The Lamian War ( Greek Λαμιακός πόλεμος , 323 - 322 BC ) is a war for the liberation of Ancient Greece from Macedonian domination, which broke out after the death of Alexander the Great and ended in partial defeat of the Greeks (the Etolians maintained independence).

Lamian war
NAMA Stèle d'Aristonautes.jpg
Tombstone with marble sculpture of the Greek commander Aristonaut during the Lamian war. National Archaeological Museum of Athens
date of323 - 322 BC e.
A placeGreece
Totalvictory of Macedonia
Opponents

Athens , Thessaly , Aetolia , Phocis , Locrid

Macedonia , Boeotia

Commanders

Leosthenes
Fokion
Antifil
Menon

Antipater
Leonnat
Crater
Cleit

Forces of the parties

about 30 thousand

about 30 thousand

Content

  • 1 Background
  • 2 The beginning of the war
  • 3 The defeat of the Boeotians
  • 4 Siege of Lamia
  • 5 Battle of Crannon
  • 6 The course of the war at sea
  • 7 The outcome of the war
  • 8 Sources

Background

After the Battle of Heronea (338 BC), Ancient Greece came under the control of Macedonia. During the war of Alexander the Great against the Persians, the Greeks fought on both sides of the front. However, during the subsequent uprising in the struggle for the freedom of Hellas, both veterans of the army of Alexander the Great and the Greek "Persophiles" united. The Athenian strategist Leosthenes became the leader of the anti-Macedonian uprising. As a mercenary commander, he was able to make preparations without raising suspicion. Leosthenes secretly negotiated with the Aetolians (western Greece), recruited mercenaries in the Spartan town of Tenar with the money placed by the treasurer escaping from Alexander Garpal in the Athenian vault. Alexander the Great forced the Persian satraps to disband their armed detachments, so many mercenaries who had no other means of subsistence other than war returned to Greece. The direct cause of the uprising, according to ancient historians, was Alexander’s decree, according to which exiles could return to Greek cities. This decree particularly affected the Athenian state, which tried to maintain control of the strategically important island of Samos , from where Athens expelled many of its opponents.

The beginning of the war

 
Lamia and Cranon on the map of Thessaly, where the most fierce battles of the Lamian war broke out

As soon as the news of Alexander’s death reached Athens, a popular assembly proclaimed a campaign for freedom and issued a manifesto demanding the expulsion of Macedonian garrisons throughout Greece. The ambassadors carried this demand across all Greek states with the intention of rebelling them against Macedonia. Athens mobilized 5500 citizens for the war, to which 2 thousand mercenaries were added at the expense of the city. At the head of the Greek army was Leosthenes , who emerged from the Spartan Tenaron with 8 thousand mercenaries. 7 thousand Aetolians joined the liberation army, other cities also sent troops.

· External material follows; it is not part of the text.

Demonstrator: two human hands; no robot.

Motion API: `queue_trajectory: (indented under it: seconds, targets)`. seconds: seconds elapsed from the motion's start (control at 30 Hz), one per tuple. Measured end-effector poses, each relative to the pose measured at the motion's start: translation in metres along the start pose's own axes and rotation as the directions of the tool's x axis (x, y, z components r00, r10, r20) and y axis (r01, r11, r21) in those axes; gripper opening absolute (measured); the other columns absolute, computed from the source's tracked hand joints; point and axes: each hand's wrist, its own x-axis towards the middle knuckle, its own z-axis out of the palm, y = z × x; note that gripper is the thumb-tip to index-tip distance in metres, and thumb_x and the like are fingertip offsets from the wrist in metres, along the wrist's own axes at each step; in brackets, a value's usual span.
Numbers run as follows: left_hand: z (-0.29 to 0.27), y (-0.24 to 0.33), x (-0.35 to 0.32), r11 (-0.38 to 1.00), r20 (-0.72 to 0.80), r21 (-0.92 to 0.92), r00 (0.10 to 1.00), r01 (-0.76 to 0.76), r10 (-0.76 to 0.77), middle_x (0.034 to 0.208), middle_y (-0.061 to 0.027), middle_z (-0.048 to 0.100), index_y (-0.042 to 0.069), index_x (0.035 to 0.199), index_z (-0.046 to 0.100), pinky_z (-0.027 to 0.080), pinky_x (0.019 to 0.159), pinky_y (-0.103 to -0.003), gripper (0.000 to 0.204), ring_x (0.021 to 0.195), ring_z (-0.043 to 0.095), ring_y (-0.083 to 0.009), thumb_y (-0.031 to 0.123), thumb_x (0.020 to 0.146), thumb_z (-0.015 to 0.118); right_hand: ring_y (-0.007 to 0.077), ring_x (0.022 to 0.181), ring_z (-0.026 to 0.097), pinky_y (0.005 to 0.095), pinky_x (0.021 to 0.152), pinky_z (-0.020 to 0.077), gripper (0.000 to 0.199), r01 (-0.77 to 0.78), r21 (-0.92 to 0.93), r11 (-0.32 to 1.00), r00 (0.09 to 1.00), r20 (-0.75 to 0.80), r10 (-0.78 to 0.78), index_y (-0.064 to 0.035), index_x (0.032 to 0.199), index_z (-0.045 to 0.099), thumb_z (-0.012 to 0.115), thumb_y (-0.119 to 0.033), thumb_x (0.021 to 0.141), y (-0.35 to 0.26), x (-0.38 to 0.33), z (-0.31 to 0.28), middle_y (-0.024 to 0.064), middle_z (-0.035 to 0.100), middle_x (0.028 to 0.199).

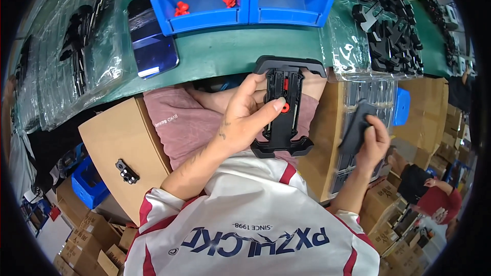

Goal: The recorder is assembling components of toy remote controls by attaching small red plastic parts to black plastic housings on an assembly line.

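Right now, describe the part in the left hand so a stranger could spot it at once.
Start at the two blue bins at the top of the green table. Just below them, over the lap, the left hand holds a black plastic frame. Unlike the loose black parts nearby, it is long, with wide ends and a small red wheel under the thumb.

A: Where's the holder frame point(283, 112)?
B: In the left hand point(245, 117), over the lap. To its right, the right hand point(373, 140) rests on a flat piece point(355, 128) above the tray point(376, 97).
A: Behind it?
B: 2 bins point(240, 13) on the table point(225, 53).

Brown cartons point(87, 248) lower left, perhaps stacked
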Motion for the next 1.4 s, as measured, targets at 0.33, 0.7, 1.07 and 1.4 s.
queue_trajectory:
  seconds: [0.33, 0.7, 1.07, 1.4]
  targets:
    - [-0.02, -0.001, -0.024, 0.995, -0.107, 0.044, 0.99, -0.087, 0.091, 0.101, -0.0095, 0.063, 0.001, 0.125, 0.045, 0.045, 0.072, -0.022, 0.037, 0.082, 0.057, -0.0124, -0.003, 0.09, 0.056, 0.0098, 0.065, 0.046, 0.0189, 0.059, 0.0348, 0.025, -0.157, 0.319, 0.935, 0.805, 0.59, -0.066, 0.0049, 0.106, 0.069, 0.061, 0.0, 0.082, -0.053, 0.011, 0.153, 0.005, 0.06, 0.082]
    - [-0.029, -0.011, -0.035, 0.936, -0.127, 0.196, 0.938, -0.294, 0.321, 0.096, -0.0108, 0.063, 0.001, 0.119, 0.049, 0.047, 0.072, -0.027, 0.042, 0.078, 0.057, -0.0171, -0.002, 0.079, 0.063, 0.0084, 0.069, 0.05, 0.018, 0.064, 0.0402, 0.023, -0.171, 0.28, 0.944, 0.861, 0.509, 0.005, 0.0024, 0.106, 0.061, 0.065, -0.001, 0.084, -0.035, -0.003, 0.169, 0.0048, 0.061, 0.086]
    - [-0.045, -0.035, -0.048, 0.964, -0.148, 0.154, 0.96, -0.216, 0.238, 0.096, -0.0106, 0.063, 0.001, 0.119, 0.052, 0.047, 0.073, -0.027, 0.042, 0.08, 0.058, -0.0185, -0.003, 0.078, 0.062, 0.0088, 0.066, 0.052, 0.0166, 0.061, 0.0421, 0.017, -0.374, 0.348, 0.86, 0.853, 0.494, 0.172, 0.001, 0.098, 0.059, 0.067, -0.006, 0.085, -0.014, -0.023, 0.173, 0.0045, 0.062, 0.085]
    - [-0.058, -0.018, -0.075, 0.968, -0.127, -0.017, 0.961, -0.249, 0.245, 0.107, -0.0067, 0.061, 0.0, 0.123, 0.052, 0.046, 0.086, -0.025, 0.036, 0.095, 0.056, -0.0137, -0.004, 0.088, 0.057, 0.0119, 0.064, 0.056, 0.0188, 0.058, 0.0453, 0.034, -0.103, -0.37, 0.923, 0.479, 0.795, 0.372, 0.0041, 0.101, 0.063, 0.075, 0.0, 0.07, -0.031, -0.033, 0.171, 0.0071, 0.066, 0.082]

Corinth did not participate in the campaign, where the Macedonian garrison stood, Sparta , always acting independently and whose hostages were in Macedonia.

Boeotian Smash

The Boeotians , remaining allies of the Macedonians, tried to prevent the combined Greek army from passing through their lands, but were overturned in the summer of 323 BC. e. . Leosthenes with an army of 30 thousand people passed through the Thermopyllic passage to Thessaly .

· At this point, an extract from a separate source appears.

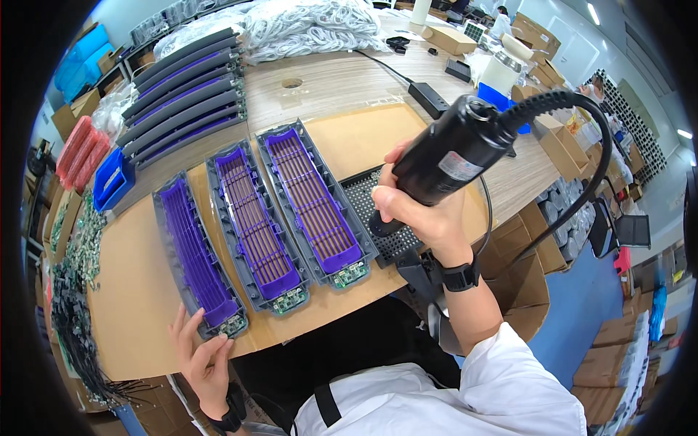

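Observation:
My right hand (pixel 429 211) is wrapped round a black corded electric screwdriver (pixel 443 156); its lower tip is over a black perforated tray (pixel 361 190). My left hand (pixel 200 356) has its fingers apart, with fingertips at the near end of the leftmost grey housing with purple slats (pixel 190 240), beside its small green circuit board (pixel 234 324). To the right lie a middle housing with a purple frame (pixel 251 211) and a third one (pixel 309 192), each with a green board at its near end. All three rest on a brown cardboard sheet (pixel 131 291).
Several grey-and-purple housings (pixel 185 94) are stacked at the far left, by a blue bin (pixel 114 178). Bundled white cables (pixel 313 33) lie at the back. Black wires (pixel 76 327) hang at the left edge. The screwdriver's cord (pixel 607 160) loops right, above open cardboard boxes (pixel 520 254).

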`<state>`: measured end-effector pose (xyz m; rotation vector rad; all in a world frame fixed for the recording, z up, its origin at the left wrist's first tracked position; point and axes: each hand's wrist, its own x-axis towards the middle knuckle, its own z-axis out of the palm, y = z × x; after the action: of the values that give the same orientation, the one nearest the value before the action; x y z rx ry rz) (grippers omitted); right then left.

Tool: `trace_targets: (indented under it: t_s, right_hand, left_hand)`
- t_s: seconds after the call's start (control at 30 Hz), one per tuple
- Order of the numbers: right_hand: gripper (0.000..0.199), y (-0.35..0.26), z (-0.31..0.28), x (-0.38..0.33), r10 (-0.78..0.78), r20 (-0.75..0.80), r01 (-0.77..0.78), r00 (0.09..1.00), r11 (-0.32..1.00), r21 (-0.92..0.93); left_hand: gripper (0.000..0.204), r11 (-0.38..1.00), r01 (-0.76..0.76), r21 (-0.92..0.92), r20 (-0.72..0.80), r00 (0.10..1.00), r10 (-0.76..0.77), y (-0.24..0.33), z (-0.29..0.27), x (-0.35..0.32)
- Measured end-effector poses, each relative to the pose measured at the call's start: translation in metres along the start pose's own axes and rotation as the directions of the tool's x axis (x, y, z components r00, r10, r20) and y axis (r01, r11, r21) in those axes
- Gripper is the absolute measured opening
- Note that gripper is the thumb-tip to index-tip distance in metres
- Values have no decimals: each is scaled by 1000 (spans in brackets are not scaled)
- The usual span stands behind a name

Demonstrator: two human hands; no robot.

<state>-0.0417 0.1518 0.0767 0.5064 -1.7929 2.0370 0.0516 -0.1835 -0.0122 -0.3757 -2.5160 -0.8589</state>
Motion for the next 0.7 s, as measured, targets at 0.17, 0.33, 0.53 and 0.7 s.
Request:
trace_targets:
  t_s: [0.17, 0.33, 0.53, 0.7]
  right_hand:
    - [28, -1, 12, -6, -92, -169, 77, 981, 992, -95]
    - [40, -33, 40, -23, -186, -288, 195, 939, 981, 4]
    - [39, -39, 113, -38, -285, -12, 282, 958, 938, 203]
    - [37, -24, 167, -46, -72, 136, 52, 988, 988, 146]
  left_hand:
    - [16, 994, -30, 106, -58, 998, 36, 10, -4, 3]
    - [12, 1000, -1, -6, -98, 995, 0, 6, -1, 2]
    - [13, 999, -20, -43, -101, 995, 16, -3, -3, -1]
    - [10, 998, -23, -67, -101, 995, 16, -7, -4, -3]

Antipater was able to collect only 14 thousand soldiers to resist the Greeks, the rest were necessary to protect the country from barbarians. He sent for help to the commander Alexander Crater , so that he hastened to him from Asia Minor with the veterans sent Alexander home, as well as to the governor of Minor Phrygia Leonnat . Antipater hoped with the help of the Macedonian garrisons in Thessaly to keep the rebel Greeks from further advancement.

Siege of Lamia

 
Greek hoplite attack

Antipater preferred to immediately retreat after the first clash with the rebel forces. Not having enough strength for the battle, he took refuge in the well-fortified town of Lamia (southern Thessaly ), which was called the whole war. There he hoped to wait for the Crater Veterans to approach. The first assault, which lasted several days, was repelled by the Macedonians. The Greeks could not leave significant forces of the Macedonians in their rear, close to the strategically important Thermopilsky passage, and began a systematic siege, surrounding Lamia with a wall.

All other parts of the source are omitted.